Problem to work on =>
Without changing a thing, reproduce the entire listing and leave out its pictures.

Dataset section =>
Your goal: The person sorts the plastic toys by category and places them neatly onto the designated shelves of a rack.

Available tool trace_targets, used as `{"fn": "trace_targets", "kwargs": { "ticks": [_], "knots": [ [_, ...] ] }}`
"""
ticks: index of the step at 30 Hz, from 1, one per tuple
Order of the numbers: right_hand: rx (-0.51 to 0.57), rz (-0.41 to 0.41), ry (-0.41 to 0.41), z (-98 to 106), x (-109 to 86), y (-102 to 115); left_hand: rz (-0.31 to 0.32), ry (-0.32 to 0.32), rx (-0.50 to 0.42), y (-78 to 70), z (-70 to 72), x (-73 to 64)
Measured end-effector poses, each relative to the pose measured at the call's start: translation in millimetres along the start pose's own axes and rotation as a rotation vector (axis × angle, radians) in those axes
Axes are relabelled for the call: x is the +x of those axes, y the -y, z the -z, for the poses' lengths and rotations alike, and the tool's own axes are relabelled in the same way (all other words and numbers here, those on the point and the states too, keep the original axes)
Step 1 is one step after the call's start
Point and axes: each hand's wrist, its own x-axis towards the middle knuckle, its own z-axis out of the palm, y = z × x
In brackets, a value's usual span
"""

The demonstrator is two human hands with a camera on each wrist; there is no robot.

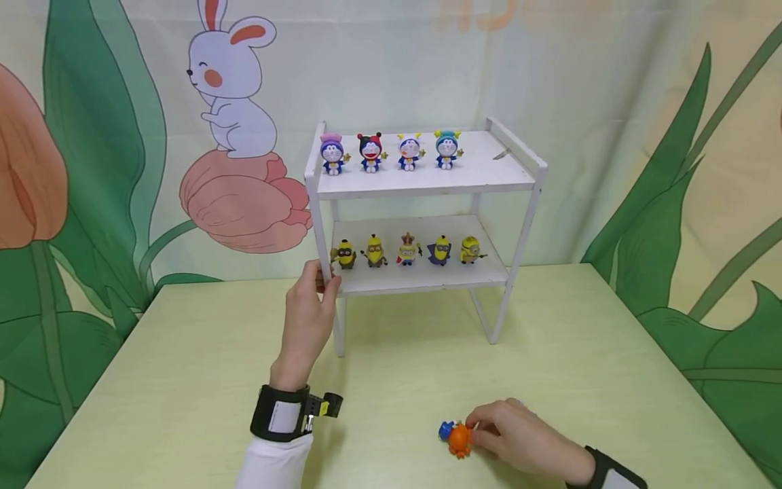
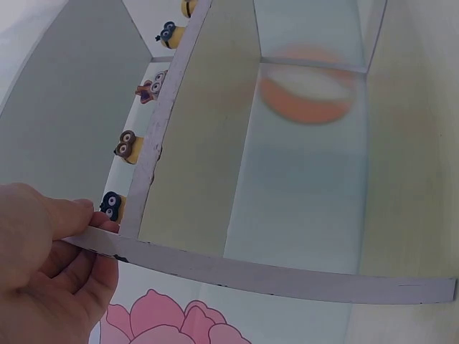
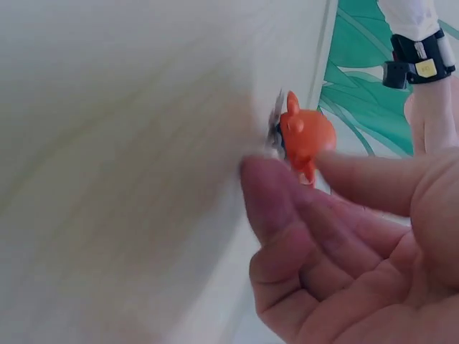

Task answer =>
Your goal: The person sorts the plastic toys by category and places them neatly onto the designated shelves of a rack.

Available tool trace_targets, used as `{"fn": "trace_targets", "kwargs": { "ticks": [_], "knots": [ [_, ...] ] }}`
"""
ticks: index of the step at 30 Hz, from 1, one per tuple
Order of the numbers: right_hand: rx (-0.51 to 0.57), rz (-0.41 to 0.41), ry (-0.41 to 0.41), z (-98 to 106), x (-109 to 86), y (-102 to 115); left_hand: rz (-0.31 to 0.32), ry (-0.32 to 0.32), rx (-0.50 to 0.42), y (-78 to 70), z (-70 to 72), x (-73 to 64)
Measured end-effector poses, each relative to the pose measured at the call's start: translation in millimetres along the start pose's own axes and rotation as a rotation vector (axis × angle, radians) in those axes
Axes are relabelled for the call: x is the +x of those axes, y the -y, z the -z, for the poses' lengths and rotations alike, and the tool's own axes are relabelled in the same way (all other words and numbers here, those on the point and the states too, keep the original axes)
Step 1 is one step after the call's start
Point and axes: each hand's wrist, its own x-axis towards the middle knuckle, its own z-axis out of the palm, y = z × x
In brackets, a value's usual span
"""

The demonstrator is two human hands with a camera on each wrist; there is no robot.

Nothing else is needed to finish the exercise.